Action item: Your answer should be each line of the entries that contains the word "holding", copied in full.
- - -
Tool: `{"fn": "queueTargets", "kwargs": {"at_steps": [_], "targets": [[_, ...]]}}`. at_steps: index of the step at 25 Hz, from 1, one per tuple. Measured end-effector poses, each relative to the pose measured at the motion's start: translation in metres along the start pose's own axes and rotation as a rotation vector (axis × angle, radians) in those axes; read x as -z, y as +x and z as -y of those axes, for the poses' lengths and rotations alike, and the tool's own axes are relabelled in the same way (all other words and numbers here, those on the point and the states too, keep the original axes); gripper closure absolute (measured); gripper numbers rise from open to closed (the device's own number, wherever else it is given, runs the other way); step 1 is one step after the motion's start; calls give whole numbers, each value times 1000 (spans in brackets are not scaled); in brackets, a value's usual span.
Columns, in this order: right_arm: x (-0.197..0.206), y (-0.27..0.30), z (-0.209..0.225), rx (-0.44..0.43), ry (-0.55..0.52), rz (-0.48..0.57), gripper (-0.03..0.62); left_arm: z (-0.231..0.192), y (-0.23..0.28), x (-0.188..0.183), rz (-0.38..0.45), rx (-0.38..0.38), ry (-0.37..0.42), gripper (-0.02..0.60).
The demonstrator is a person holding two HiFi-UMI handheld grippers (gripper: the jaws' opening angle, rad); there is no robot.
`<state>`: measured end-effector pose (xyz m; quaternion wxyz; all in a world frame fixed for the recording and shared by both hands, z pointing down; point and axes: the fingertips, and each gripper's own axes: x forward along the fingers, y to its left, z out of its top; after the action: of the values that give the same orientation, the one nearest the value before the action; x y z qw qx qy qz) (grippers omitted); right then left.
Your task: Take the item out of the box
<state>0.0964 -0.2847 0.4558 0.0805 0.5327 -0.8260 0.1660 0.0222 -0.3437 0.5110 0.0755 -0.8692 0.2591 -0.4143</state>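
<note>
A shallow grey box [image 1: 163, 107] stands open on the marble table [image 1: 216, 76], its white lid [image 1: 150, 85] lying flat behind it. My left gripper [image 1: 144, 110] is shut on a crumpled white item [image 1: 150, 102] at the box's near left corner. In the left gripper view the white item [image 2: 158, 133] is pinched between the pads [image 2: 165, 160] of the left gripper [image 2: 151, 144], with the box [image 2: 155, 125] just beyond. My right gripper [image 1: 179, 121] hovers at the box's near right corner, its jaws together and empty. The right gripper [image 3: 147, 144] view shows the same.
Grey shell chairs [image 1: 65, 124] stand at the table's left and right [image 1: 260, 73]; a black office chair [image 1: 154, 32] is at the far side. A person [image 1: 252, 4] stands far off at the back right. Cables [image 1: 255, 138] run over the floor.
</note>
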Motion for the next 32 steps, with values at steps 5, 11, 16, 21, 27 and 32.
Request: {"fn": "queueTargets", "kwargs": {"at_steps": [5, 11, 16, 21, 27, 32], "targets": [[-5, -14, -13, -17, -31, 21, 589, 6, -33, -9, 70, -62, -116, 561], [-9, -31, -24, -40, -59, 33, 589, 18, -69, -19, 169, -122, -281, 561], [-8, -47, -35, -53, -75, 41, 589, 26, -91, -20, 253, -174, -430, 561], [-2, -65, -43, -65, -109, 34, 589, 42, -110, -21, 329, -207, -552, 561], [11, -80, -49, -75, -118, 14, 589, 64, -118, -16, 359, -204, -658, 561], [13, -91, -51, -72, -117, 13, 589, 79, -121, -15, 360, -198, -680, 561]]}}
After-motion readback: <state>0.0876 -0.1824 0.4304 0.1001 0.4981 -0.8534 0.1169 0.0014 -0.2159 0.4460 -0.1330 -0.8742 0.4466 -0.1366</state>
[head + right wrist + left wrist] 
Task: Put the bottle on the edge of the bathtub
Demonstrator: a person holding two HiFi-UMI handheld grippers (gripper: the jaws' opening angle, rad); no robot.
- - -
Result for this task:
The demonstrator is a person holding two HiFi-UMI handheld grippers (gripper: the jaws' opening angle, rad); there is no robot.
Demonstrator: a person holding two HiFi-UMI handheld grippers (gripper: the jaws' opening angle, rad); no robot.

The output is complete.